WHAT IS BEING ASKED –
Filter the material, keeping only lines with the word "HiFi".
════════
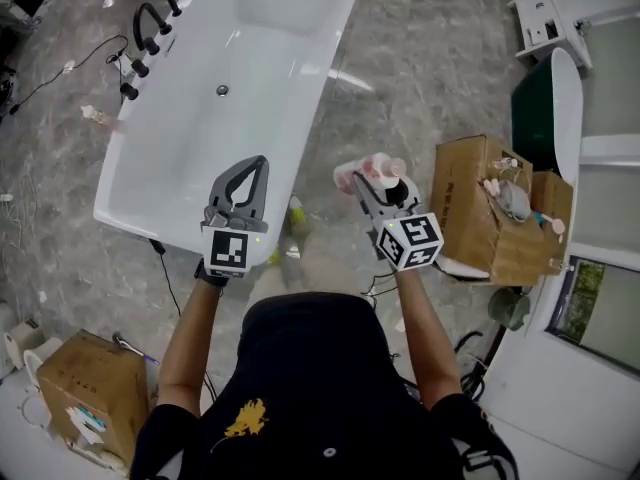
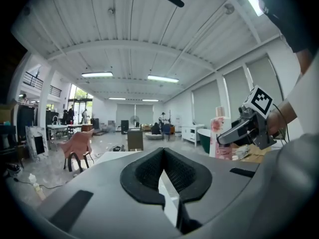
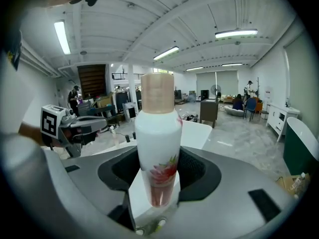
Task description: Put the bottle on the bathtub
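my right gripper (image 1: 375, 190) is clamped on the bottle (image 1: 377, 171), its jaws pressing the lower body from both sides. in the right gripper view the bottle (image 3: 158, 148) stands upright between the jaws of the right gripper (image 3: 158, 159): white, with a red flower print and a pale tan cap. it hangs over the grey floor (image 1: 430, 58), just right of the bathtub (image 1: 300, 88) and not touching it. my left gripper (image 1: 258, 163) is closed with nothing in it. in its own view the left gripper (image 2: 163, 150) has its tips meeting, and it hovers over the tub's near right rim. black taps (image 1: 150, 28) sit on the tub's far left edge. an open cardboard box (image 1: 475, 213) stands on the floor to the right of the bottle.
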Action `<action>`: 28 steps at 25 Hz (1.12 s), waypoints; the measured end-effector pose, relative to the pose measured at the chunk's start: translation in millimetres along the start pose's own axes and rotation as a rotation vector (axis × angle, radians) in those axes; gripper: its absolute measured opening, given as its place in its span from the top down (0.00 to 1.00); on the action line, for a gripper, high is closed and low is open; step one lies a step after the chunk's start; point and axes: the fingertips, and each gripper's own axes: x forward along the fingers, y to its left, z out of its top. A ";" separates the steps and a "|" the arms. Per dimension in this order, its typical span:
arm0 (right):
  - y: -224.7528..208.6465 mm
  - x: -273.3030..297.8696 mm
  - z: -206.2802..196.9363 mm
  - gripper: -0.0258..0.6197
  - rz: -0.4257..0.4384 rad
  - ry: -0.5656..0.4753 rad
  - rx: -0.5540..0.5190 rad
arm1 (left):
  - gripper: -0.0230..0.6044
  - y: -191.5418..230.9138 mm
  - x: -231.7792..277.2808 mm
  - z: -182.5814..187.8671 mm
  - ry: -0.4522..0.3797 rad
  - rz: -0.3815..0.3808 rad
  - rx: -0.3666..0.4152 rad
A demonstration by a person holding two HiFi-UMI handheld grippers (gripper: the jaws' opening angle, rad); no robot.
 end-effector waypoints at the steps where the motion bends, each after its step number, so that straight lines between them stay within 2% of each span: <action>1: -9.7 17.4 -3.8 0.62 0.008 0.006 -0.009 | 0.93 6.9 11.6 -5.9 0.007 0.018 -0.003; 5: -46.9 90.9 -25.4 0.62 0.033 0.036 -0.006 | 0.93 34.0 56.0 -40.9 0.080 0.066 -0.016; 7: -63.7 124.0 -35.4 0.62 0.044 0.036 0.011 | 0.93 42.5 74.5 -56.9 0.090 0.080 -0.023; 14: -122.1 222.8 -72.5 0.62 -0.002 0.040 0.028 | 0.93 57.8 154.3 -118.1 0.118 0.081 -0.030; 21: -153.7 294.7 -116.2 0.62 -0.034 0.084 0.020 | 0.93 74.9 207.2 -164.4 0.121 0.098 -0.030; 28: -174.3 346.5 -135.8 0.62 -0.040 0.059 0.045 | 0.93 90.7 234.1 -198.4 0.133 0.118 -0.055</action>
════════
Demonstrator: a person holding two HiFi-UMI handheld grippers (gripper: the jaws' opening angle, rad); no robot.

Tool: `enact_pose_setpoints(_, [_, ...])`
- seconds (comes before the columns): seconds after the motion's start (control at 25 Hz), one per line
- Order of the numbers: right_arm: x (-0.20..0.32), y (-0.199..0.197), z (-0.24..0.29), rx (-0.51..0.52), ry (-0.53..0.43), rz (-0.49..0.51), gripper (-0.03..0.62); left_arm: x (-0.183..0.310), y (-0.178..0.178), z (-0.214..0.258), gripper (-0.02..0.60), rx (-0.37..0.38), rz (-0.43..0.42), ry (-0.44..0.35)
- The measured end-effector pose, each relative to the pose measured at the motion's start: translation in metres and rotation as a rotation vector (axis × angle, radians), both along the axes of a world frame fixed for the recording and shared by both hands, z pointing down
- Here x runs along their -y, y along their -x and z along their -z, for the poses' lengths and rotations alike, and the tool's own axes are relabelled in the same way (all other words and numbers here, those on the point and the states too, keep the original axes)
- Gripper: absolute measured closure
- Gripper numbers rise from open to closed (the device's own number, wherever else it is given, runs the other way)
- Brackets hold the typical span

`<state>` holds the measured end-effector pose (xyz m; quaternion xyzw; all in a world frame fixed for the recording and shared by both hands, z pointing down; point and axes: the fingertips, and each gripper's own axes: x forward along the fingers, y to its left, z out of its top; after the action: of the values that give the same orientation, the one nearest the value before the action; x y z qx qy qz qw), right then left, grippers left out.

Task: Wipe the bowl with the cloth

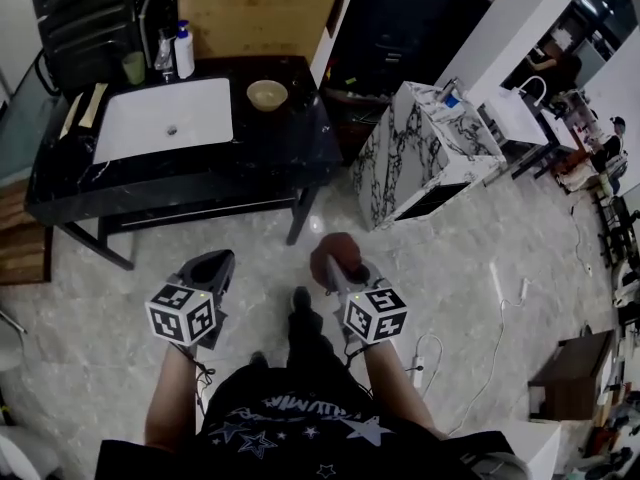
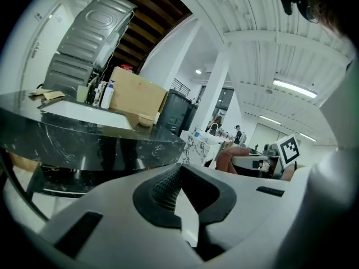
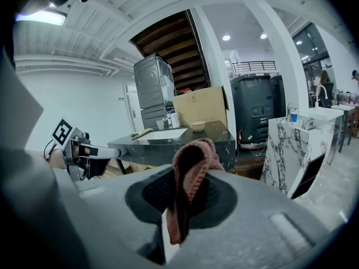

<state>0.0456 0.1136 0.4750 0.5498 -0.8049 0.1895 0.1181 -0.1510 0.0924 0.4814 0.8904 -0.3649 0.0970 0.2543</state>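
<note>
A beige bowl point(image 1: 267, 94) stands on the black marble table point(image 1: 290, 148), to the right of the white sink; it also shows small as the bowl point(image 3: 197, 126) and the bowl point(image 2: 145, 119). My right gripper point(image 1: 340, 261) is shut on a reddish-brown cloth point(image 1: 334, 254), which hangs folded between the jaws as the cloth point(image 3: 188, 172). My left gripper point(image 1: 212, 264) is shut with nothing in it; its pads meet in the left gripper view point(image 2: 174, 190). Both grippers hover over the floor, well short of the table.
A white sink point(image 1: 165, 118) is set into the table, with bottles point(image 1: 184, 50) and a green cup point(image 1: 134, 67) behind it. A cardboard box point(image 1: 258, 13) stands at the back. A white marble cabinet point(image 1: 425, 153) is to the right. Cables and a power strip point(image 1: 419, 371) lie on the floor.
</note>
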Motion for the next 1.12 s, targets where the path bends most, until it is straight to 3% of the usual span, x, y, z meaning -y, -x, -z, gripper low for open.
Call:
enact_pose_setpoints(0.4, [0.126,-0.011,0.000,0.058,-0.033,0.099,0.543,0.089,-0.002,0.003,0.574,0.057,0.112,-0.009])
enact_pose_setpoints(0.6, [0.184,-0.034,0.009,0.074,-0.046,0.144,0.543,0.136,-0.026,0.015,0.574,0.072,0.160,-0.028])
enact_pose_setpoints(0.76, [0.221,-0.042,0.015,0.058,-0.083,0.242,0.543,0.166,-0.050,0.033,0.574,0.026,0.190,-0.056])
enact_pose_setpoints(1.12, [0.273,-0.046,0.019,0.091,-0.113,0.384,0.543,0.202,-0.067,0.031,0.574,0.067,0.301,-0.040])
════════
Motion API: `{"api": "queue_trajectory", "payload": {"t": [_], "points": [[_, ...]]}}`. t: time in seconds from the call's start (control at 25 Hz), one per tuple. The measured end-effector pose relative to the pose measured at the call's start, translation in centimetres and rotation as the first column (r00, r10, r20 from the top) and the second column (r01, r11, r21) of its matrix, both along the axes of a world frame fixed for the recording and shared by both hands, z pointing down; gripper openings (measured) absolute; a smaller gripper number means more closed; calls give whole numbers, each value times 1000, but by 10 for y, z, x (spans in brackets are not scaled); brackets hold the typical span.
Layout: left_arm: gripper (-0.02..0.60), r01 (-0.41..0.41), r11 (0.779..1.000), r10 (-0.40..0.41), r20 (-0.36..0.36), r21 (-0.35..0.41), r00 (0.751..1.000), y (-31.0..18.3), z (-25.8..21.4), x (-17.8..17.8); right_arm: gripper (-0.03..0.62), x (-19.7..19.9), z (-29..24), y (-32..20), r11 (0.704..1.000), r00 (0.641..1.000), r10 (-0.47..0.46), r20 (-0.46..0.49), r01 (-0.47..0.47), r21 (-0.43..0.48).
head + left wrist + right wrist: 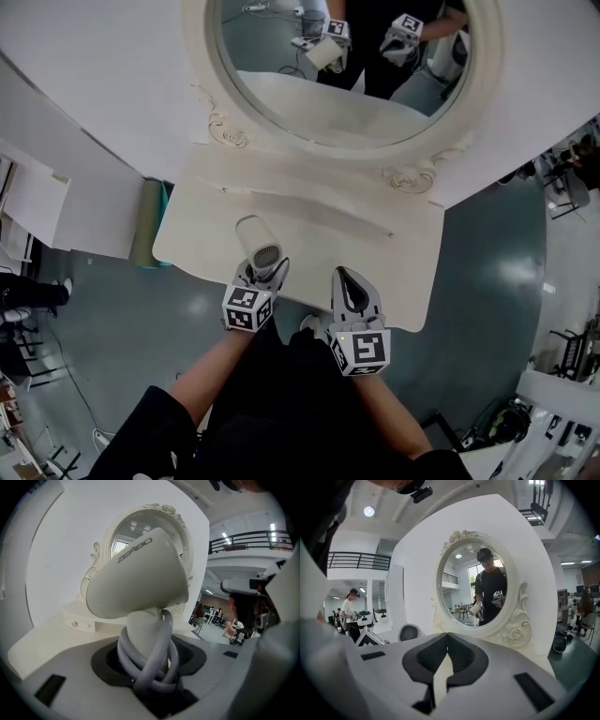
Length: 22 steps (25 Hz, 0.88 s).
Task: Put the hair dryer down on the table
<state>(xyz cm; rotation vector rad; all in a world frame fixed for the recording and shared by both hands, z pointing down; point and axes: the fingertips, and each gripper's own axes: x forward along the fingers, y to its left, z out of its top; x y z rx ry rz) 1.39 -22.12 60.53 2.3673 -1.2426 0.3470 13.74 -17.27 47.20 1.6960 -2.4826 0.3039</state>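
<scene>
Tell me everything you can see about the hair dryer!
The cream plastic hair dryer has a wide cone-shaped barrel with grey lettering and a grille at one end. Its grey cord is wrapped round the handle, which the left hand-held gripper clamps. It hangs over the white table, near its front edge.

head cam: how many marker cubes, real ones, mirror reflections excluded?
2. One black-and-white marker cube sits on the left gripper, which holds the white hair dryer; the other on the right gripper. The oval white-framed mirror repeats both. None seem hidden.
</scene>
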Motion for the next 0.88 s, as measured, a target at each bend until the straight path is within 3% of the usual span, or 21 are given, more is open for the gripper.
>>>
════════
WRITTEN REPLY –
A demonstration by a person holding two HiFi-UMI handheld grippers (gripper: the jaws' opening angle, rad); no robot.
Demonstrator: a person holding two HiFi-UMI handheld grippers (gripper: the jaws' opening angle, rad); no robot.

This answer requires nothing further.